5.) This is a performance and a show, not a play party. Anything overly aggressive or sexual will be stopped by the crew. NO SEXUAL ACTS OR ACTS INVOLVING PENETRATION, URINATION, AND DEFECATION ARE ALLOWED.

6.) Safety comes first. Please do not take any shortcuts or unnecessary risks. If unsure, ask the event crew and organizers.

7.) Only one load-bearing suspension point will be provided and only the event organizer is allowed to grant permission for its use.

8.) Strictly no sharp objects and firearms are allowed in the venue.

9.) All participants agree to abide by and follow all the House Rules. All participants agree that the event organizers reserve the right to eject them from the event for ANY reason, such as but not limited to: violation of any of the event policies, house rules or for behavior deemed disrespectful, disruptive and or/destructive, deemed ‘under the influence of’ or use of alcohol, recreational drugs or illegal substances, and failing to respond to safewords or failing to respect the limits of the behavior set by other individuals for themselves (including touching without permission). Compliance to requests of organizers is required for attendance. Attendance and/or participation is voluntary and all participants understand that they may leave the event at any time for any reason, such as when they disagree with the rules and/or how they are implemented.

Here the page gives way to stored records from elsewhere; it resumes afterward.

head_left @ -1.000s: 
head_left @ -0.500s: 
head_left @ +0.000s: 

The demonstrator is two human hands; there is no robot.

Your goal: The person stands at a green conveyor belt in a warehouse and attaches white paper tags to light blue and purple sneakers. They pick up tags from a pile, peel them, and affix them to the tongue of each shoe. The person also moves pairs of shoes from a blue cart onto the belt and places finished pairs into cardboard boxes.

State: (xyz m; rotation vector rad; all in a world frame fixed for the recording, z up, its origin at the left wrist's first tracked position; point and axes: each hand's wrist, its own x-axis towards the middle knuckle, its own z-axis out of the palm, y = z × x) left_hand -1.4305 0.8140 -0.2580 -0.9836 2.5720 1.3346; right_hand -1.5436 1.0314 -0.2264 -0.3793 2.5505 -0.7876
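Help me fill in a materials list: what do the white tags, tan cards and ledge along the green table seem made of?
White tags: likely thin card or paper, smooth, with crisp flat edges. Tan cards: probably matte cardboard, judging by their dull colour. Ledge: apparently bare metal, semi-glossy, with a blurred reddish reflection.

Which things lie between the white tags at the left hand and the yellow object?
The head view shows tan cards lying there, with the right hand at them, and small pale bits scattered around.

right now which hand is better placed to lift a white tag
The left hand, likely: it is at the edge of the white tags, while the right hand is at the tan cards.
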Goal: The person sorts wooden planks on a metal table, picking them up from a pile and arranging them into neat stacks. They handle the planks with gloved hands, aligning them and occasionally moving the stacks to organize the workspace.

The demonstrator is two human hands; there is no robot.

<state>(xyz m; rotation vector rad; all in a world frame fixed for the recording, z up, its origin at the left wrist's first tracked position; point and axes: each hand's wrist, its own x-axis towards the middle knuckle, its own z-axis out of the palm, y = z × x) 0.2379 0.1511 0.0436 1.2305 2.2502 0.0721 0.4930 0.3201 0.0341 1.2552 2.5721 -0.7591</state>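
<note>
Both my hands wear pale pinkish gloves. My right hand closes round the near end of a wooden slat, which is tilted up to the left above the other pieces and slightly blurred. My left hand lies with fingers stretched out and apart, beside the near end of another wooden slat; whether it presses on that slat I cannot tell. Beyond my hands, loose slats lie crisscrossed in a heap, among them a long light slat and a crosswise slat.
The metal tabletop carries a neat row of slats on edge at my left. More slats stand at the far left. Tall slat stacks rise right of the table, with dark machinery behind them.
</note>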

10.) If you are unsure about any part of your performance, presentation, presence, feel free to contact [email protected] for any questions.

What are your thoughts on BDSM/kink, burlesque, and alternative lifestyles becoming more mainstream in general?

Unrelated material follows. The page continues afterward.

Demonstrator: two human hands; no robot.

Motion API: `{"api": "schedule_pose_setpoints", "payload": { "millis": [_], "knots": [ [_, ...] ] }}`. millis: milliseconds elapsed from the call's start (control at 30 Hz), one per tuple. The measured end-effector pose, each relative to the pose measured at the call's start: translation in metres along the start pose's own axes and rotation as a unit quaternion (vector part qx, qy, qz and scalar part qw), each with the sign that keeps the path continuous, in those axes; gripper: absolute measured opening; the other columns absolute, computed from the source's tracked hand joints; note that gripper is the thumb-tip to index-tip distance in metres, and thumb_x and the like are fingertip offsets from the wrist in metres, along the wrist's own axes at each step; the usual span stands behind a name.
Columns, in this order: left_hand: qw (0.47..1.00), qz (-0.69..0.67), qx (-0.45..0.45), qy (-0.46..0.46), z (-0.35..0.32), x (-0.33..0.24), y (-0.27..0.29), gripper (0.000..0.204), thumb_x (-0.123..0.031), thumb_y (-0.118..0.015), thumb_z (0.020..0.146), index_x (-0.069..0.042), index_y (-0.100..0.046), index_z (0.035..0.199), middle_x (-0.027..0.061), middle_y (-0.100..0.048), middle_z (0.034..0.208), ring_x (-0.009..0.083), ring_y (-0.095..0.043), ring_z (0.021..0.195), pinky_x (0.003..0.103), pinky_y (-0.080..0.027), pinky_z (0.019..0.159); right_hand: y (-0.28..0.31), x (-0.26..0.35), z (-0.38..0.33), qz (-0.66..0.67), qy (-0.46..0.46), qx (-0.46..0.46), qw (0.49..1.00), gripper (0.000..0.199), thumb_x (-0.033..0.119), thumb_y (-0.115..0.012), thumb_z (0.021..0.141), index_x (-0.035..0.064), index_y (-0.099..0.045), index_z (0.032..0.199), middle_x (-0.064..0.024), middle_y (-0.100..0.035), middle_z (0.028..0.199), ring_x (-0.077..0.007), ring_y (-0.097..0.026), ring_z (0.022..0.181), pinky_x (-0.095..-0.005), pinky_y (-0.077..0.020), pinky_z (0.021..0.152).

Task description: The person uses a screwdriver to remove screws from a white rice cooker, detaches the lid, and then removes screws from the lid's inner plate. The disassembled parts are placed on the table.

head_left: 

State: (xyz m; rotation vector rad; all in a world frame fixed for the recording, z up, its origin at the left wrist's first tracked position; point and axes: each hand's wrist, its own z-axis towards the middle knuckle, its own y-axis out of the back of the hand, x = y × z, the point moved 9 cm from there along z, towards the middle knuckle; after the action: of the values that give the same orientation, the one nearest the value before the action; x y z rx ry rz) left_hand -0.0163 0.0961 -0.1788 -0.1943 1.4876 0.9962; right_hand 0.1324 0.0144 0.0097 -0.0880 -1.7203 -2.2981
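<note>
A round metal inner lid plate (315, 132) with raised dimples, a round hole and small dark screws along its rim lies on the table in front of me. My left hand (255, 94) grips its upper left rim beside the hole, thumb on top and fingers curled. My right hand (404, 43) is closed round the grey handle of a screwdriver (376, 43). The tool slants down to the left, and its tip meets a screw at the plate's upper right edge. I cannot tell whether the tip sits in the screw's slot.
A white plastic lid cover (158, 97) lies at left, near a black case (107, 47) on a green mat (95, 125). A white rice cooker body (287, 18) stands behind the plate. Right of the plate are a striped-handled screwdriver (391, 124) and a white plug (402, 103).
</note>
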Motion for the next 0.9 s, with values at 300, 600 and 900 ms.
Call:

I think that awareness is a double-edged sword. The public events that I have been regularly holding are nothing compared to the global phenomena called 50 Shades of Grey and Burlesque. The novel and the films do a great job of informing everyone of the existence of the BDSM and burlesque scenes. However, there are a whole lot of inaccuracies and inconsistencies in the work. Initial awareness about BDSM and burlesque is a great first step towards understanding the subject matter, but we have many further steps to take before at least getting close to comprehending the basics.

There’s a disclaimer in the description of your events. What is that for exactly? Are you expecting violent reactions?

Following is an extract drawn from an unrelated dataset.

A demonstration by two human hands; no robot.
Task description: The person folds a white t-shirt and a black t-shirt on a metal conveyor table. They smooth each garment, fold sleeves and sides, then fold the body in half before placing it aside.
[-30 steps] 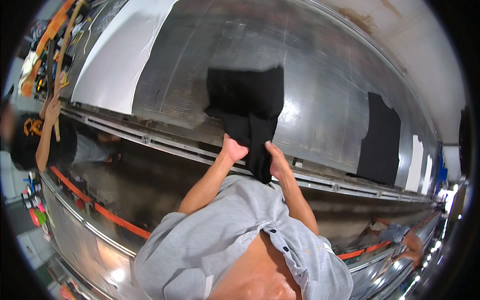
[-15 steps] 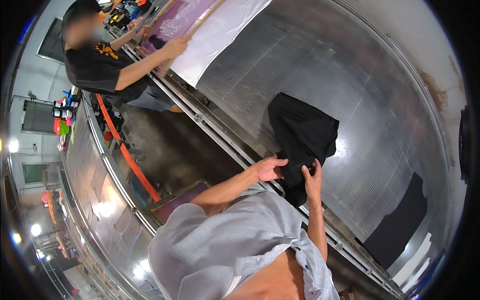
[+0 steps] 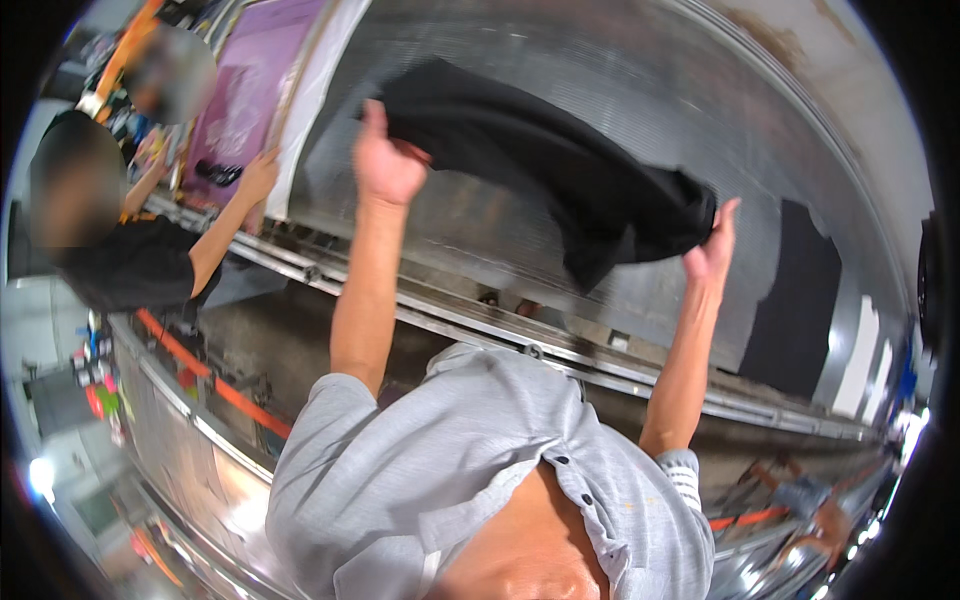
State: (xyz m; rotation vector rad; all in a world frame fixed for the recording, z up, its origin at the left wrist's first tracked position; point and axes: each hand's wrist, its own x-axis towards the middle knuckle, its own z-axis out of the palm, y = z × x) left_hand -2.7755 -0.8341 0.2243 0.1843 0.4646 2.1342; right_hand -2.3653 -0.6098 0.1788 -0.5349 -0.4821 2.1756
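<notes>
Between my hands a piece of black fabric (image 3: pixel 540 145) is stretched out over the long metal table (image 3: pixel 480 225). My left hand (image 3: pixel 390 165) grips its left end, with the thumb up and the fingers behind the cloth. At the other end my right hand (image 3: pixel 712 245) holds the bunched right edge. A loose corner hangs down near the middle right of the fabric. Another flat black fabric piece (image 3: pixel 795 300) lies on the table to the right of my right hand.
A co-worker (image 3: pixel 140 240) in a dark shirt holds a purple framed screen (image 3: pixel 240 90) over the table's left end, beside a white sheet (image 3: pixel 315 110). White pieces (image 3: pixel 857 355) lie at the right. A metal rail (image 3: pixel 480 330) runs along the table's near edge.
My hands have moved apart and outward over the table, spreading the black fabric from a bunched heap into a wide strip. My view has turned, and the co-worker appears farther left.
</notes>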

I always have disclaimers stating that my events are of an erotic and adult nature and consent is freely and knowledgeably given upon purchasing a ticket. This is how I handle all my endeavors. I always make sure that I communicate with whoever I am engaging with, and he or she knows exactly what they are getting into. This is based on legal consultation on being able to showcase my art.

What do you hope people get out of the experience?

As with everything that I do, I hope that the average person would gain some level of appreciation for alternative art. It has always been my goal to show the raw and violent dimension of sexuality because I believe that this is nothing to be ashamed of. It may be difficult to digest for some, but this exists, and this could even be the best thing you’d ever realize in your life.

What do your parents think?

I’m openly practicing, which means everyone knows what I do, and this includes my parents. I’m bad at keeping secrets, so my parents were some of the first few people to know – they were also two of my first-ever producers. They get it. Well, they don’t completely understand it because you know how parents are, and of course, they were resistant at first, as traditional Filipino parents, but if they see that I’m not hurting anyone (nonconsensually, that is), and it makes me happy and I’m earning from it’s fine.

Where do you go from here? Any upcoming events?

It’s mostly training, travel, private lessons and sessions for me nowadays. Occasionally, I open classes to the public and make guest appearances here and there.  I also do some admin work for Beast House and Burlesque PH and organize a couple of BDSM events and The Champagne Club, and you can view updates for these on our social media.